Prompt
Please copy exactly every line from the one that contains "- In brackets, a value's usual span" to the end of the data below, with both ends included and no other lines.
*** Opening Collected data ***
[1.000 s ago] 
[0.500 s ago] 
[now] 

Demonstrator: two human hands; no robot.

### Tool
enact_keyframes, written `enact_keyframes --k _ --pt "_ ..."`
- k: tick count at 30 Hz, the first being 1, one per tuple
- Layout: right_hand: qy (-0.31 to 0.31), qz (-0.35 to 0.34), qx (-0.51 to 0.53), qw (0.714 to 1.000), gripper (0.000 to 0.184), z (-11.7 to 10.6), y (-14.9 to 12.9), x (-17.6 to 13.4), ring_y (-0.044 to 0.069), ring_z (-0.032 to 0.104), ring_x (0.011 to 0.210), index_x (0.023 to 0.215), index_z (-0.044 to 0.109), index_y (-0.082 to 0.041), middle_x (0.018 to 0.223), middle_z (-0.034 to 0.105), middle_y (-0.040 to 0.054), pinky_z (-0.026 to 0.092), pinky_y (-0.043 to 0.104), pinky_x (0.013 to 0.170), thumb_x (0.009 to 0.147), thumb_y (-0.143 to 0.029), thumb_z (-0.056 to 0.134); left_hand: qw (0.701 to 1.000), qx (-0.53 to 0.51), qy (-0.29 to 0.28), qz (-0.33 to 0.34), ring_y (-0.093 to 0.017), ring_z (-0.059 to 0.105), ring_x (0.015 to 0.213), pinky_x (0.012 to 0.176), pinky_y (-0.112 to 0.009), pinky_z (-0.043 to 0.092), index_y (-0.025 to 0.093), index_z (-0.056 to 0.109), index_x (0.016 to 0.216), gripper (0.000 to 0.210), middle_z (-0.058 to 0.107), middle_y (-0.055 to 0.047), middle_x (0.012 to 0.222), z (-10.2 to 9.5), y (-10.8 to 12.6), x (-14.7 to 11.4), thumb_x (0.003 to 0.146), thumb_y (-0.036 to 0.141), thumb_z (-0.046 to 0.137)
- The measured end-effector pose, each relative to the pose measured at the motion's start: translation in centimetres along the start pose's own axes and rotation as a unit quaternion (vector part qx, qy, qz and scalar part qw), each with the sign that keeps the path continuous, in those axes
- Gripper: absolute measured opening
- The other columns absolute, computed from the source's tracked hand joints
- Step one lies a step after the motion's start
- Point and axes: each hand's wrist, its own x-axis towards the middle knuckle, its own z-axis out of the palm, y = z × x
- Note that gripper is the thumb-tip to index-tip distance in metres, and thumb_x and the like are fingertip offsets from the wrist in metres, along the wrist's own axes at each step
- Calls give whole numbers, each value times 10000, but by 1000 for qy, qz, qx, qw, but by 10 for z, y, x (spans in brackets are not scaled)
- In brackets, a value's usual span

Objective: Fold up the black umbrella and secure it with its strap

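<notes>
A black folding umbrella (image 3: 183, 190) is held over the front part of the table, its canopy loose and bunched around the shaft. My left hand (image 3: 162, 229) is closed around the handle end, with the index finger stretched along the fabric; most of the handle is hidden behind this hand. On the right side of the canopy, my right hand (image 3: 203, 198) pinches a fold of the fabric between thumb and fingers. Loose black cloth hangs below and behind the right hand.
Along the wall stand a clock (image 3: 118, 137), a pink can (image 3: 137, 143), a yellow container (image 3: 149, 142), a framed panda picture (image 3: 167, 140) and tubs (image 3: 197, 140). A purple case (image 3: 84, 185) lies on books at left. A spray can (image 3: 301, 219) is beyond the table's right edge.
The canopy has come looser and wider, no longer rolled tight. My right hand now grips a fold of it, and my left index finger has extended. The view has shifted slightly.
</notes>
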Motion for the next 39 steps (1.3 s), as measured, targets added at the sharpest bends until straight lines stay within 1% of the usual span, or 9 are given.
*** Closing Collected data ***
Result
- In brackets, a value's usual span

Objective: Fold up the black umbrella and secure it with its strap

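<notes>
A black folding umbrella (image 3: 183, 190) is held over the front part of the table, its canopy loose and bunched around the shaft. My left hand (image 3: 162, 229) is closed around the handle end, with the index finger stretched along the fabric; most of the handle is hidden behind this hand. On the right side of the canopy, my right hand (image 3: 203, 198) pinches a fold of the fabric between thumb and fingers. Loose black cloth hangs below and behind the right hand.
Along the wall stand a clock (image 3: 118, 137), a pink can (image 3: 137, 143), a yellow container (image 3: 149, 142), a framed panda picture (image 3: 167, 140) and tubs (image 3: 197, 140). A purple case (image 3: 84, 185) lies on books at left. A spray can (image 3: 301, 219) is beyond the table's right edge.
The canopy has come looser and wider, no longer rolled tight. My right hand now grips a fold of it, and my left index finger has extended. The view has shifted slightly.
</notes>
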Motion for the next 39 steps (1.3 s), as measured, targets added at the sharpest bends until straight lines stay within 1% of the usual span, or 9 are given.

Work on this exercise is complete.